Hi there! I've been tinkering with some homemade speakers, and wanted to make a simple amplifier circuit to step up the some 3 volts that comes out of an aux jack to 9 or 10 volts. I decided that the common-emitter model looked the easiest to understand. I was mistaken. This is the simplest diagram I found while poking around the internet:

Assuming that I change the component values, it becomes immediately apparent that the input & output voltages are being crossed over on the same line. How does this work? What does the ground symbol mean at the bottom? I appreciate any advice the community can give - thanks :)

 

[berkeman]

Hi there! I've been tinkering with some homemade speakers, and wanted to make a simple amplifier circuit to step up the some 3 volts that comes out of an aux jack to 9 or 10 volts. I decided that the common-emitter model looked the easiest to understand. I was mistaken. This is the simplest diagram I found while poking around the internet:
View attachment 216001
Assuming that I change the component values, it becomes immediately apparent that the input & output voltages are being crossed over on the same line. How does this work? What does the ground symbol mean at the bottom? I appreciate any advice the community can give - thanks :)

The schematic looks to be a reasonable starting point for a prototype. What do you mean by voltages "crossing over"?

 

[NascentOxygen]

What does the ground symbol mean at the bottom?

The ground symbol indicates that the negative terminal of this "voltage boosting" circuit's battery is to be connected by a wire to the circuit ground of the device that is supplying you the driving signal. The circuit ground of the device is generally connected to a pin or shield of the socket you are plugging in to, anyway.

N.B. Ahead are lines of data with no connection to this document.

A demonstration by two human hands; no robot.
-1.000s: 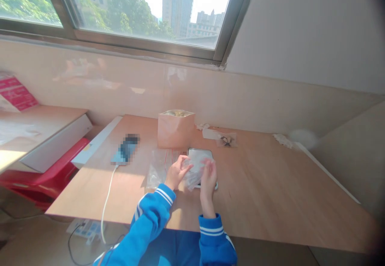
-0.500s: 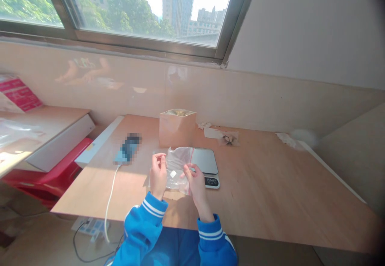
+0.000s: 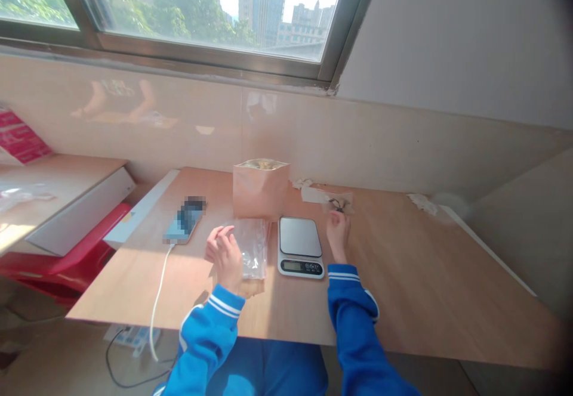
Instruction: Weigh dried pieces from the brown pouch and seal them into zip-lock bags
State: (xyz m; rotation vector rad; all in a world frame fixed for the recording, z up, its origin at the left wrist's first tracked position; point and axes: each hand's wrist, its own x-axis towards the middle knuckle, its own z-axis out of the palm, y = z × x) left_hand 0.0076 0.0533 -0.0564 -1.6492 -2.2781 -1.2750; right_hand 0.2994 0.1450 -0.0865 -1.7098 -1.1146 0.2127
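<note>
My left hand (image 3: 226, 259) is over the left edge of a flat, clear plastic zip bag (image 3: 255, 247) with a reddish strip along its right side. Its fingers are loosely bent and nothing shows in them. Reaching to the far side, my right hand (image 3: 339, 234) has its fingertips pinched at the near edge of a small clear bag (image 3: 347, 202) with dark pieces inside. The bag still lies on the table. Between my hands sits a white kitchen scale (image 3: 299, 241) with a bare silver plate. Behind is an upright brown pouch (image 3: 261, 190), its top open.
A phone (image 3: 184, 220) with a white cable (image 3: 159, 300) lies on the left of the wooden table (image 3: 425, 282). Crumpled white scraps (image 3: 423, 204) are along the back. A red stool (image 3: 67, 265) stands at the left, and a power strip (image 3: 132, 336) is on the floor.
The clear zip bag held in both hands now lies flat left of the scale. My right hand has moved right and away to the small bag; my left hand has shifted slightly left.
</note>
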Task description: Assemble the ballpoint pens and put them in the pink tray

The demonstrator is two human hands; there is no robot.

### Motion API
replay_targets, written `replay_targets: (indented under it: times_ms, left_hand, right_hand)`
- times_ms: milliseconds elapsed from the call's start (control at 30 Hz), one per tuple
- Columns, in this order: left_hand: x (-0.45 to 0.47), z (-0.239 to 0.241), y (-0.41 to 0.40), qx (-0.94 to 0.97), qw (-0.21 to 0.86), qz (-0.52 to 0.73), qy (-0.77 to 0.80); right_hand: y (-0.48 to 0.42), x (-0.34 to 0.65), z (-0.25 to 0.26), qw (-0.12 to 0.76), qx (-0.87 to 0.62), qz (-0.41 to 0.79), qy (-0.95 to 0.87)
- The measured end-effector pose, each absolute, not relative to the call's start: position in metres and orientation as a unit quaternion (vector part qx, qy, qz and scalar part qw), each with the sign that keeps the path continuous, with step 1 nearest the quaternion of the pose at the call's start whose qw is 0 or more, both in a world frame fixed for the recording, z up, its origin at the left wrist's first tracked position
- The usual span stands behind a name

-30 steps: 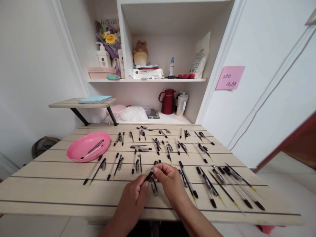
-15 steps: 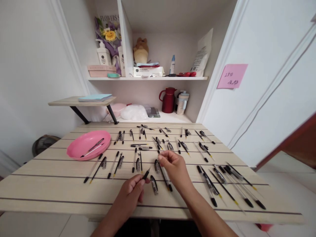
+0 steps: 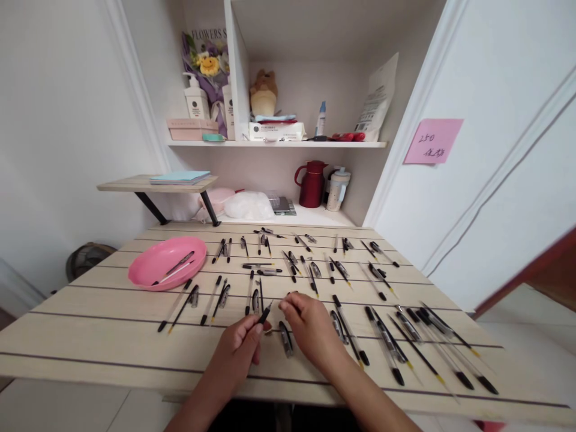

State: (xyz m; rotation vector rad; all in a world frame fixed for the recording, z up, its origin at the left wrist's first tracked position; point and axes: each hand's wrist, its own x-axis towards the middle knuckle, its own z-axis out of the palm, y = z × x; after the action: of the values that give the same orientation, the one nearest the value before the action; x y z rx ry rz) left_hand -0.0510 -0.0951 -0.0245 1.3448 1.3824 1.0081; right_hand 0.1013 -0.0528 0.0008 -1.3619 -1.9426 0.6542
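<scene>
My left hand [image 3: 240, 342] is closed in a pinch on a short black pen part [image 3: 264, 313] whose tip points up and right. My right hand [image 3: 308, 327] hovers just right of it above the wooden table [image 3: 90, 348], fingertips pinched together close to that tip; what they hold is too small to make out. A black pen cap [image 3: 285, 337] lies on the table between the two hands. Several black pens and loose pen pieces [image 3: 382, 342] lie in rows across the table.
A pink dish [image 3: 148, 277] holding two pens sits at the table's left. Behind the table stand a small raised shelf [image 3: 135, 185] with a notebook, a red jug [image 3: 310, 185] and a white cup. A pink sticky note [image 3: 432, 141] hangs on the right wall.
My right hand went out over the pens on the table, then came back toward my left hand. The left hand kept hold of the pen part. The view shifted slightly.
</scene>
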Motion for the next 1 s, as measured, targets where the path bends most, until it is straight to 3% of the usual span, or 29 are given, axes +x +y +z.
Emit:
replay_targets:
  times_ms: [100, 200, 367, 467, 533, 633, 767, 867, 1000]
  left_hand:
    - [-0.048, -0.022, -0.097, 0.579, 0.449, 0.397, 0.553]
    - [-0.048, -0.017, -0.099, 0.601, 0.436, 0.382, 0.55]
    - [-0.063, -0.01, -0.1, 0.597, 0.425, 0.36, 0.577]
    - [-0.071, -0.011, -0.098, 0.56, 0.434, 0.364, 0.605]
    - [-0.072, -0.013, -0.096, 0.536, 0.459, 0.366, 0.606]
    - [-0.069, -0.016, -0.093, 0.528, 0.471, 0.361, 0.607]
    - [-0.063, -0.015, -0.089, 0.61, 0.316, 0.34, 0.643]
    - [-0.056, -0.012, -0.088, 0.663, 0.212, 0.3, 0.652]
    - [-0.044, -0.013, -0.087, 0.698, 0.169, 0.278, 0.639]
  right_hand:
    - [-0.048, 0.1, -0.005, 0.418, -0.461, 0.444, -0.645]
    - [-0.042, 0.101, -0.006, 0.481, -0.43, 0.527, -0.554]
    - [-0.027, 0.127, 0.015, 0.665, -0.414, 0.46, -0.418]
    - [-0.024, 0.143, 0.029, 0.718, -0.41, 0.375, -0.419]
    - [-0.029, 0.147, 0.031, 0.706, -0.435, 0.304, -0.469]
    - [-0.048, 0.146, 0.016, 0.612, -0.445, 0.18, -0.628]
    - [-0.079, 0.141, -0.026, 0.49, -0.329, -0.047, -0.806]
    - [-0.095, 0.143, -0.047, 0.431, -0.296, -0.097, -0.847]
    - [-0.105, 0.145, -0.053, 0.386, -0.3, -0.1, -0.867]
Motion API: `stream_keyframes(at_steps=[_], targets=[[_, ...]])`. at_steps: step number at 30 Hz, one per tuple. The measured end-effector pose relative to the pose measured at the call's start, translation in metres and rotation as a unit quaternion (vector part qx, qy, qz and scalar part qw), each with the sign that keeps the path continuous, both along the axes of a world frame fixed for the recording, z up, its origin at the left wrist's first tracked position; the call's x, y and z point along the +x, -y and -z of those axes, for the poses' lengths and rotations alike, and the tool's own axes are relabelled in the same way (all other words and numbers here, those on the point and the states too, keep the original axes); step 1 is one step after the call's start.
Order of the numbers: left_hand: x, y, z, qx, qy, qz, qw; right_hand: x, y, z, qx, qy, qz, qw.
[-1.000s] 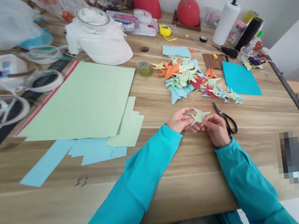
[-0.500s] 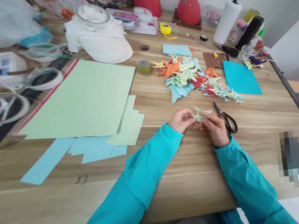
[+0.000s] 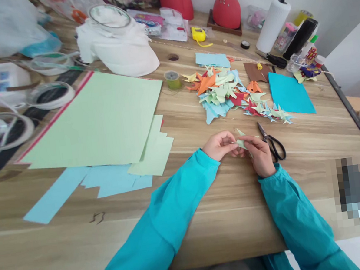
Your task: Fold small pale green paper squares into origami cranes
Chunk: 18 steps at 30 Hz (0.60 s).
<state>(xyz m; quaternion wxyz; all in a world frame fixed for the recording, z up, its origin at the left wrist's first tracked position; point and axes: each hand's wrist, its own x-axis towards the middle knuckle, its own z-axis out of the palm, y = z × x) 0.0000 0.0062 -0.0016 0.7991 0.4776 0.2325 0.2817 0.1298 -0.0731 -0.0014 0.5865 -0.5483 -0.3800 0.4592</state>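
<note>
A pale green folded paper crane is pinched between my two hands above the table. My left hand has thumb and fingers closed at its left side. My right hand grips it from the right, hiding part of the folds. Just right of that hand lie black scissors, with the blades pointing away from me. Beyond my hands is a heap of folded paper cranes in green, blue, orange, red and yellow.
Large green sheets and blue paper strips lie to the left. A thread spool, a turquoise paper stack and a yellow tape measure sit farther back. Tape rolls crowd the left side.
The green crane has turned in my fingers, so less of its spread points shows. My right fingers have shifted slightly over it. Both arms stay nearly in place.
</note>
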Motion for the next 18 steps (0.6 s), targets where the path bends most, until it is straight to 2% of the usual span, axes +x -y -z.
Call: stream_keyframes(at_steps=[6,10,13,18], targets=[[-0.0002,0.0013,-0.0018,0.012,0.006,0.012,1.0,0.0003,-0.0009,-0.001,0.004,-0.019,0.008,1.0],[0.0012,0.0034,0.0012,0.015,0.011,0.001,1.0,-0.0003,-0.0011,-0.0018,-0.002,-0.005,0.017,1.0],[0.0017,0.0044,0.0047,0.047,0.004,-0.01,0.999,-0.0003,-0.0012,-0.0018,-0.015,0.01,0.03,0.999],[0.0014,0.0049,0.0075,0.075,-0.006,-0.036,0.997,0.0011,-0.0014,-0.0005,-0.013,-0.015,0.04,0.999]])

Some circuits show this in a clearer way, because if the input to your booster circuit uses shielded cable then this ground wire connection is done for you by the conductive shielding mesh on that cable when you plug into the AUX jack.

 

[sophiecentaur]

it becomes immediately apparent that the input & output voltages are being crossed over on the same line.

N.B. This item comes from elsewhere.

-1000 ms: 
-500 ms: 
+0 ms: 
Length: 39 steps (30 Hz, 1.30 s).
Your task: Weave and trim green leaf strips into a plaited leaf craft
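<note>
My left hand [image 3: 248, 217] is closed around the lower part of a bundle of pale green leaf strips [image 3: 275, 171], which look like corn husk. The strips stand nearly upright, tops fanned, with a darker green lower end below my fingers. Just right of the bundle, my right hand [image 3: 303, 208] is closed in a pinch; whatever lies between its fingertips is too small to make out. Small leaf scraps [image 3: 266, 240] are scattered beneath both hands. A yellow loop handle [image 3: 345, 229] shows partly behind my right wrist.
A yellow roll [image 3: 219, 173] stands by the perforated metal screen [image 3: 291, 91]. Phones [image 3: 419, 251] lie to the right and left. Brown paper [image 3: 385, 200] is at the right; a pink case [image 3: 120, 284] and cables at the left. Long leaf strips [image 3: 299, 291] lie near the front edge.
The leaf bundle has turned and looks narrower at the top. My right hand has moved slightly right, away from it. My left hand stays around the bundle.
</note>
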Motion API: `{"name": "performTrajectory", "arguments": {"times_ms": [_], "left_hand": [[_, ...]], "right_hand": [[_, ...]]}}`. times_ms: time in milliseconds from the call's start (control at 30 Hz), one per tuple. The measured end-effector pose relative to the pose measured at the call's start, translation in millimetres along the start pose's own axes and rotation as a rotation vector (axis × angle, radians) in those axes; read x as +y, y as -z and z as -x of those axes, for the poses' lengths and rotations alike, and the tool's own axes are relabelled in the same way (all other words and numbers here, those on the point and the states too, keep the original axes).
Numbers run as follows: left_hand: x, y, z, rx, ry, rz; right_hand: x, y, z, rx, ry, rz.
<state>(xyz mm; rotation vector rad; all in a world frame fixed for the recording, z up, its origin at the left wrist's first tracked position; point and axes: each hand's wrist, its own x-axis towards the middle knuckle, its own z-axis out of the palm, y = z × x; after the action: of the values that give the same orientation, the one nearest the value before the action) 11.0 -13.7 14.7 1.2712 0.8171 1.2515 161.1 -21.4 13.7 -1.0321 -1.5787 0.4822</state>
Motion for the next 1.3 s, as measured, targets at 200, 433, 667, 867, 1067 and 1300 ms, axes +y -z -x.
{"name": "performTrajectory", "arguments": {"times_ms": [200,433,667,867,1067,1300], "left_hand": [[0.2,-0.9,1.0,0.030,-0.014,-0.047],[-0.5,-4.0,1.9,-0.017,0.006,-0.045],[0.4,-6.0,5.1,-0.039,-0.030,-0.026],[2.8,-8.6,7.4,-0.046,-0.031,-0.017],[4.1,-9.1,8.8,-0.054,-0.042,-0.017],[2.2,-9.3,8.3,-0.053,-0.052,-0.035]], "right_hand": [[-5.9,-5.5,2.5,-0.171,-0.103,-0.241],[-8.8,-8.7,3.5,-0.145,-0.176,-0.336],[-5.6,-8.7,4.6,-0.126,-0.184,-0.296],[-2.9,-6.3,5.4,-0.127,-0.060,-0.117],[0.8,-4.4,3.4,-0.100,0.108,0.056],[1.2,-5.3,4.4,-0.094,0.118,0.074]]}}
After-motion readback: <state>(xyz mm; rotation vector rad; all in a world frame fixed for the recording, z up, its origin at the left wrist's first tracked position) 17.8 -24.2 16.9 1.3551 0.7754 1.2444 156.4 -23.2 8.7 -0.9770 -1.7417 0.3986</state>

Could you be alluding to the fact that a common emitter amplifier is a Voltage Inverter? As the input volts go more positive, the collector current increases so the collector volts (set by the voltage drop across the LS) go less positive. As the collector load is somewhat inductive, the voltage swing can be more than if it were just resistive.

 

[Svein]

There are several issues with your circuit, but I will just state the main one: Your loudspeaker is biased DC-wise by the collector current. This means that the speaker diaphragm will be constantly displaced from its normal position and since the collector current can never change direction, less than half of the effective speaker volume will be available.That is why loudspeakers are always AC-connected, either via a transformer or a capacitor. See below for an example.

Even this circuit has a problem. The output transistor can pull the output low very fast end very effective, but it cannot push the output high. The only thing that can make the output go high is the 1.2k resistor. Therefore you will have a very asymmetrical drive of the loudspeaker. The solution is to use two output transistors, one to pull the output low, and another to pull it high.

 

[sophiecentaur]

but it cannot push the output high.

With a collector load of only 8Ω, there's a lot of "pull up".

 

[Svein]

With a collector load of only 8Ω, there's a lot of "pull up".

Well, the 8Ω is a fiction. The impedance of a loudspeaker is very variable:

The real trouble lies in the DC biasing which forces the loudspeaker cone away from its natural "zero" position.

 

[Rive]

Assuming that I change the component values, it becomes immediately apparent that the input & output voltages are being crossed over on the same line. How does this work? What does the ground symbol mean at the bottom?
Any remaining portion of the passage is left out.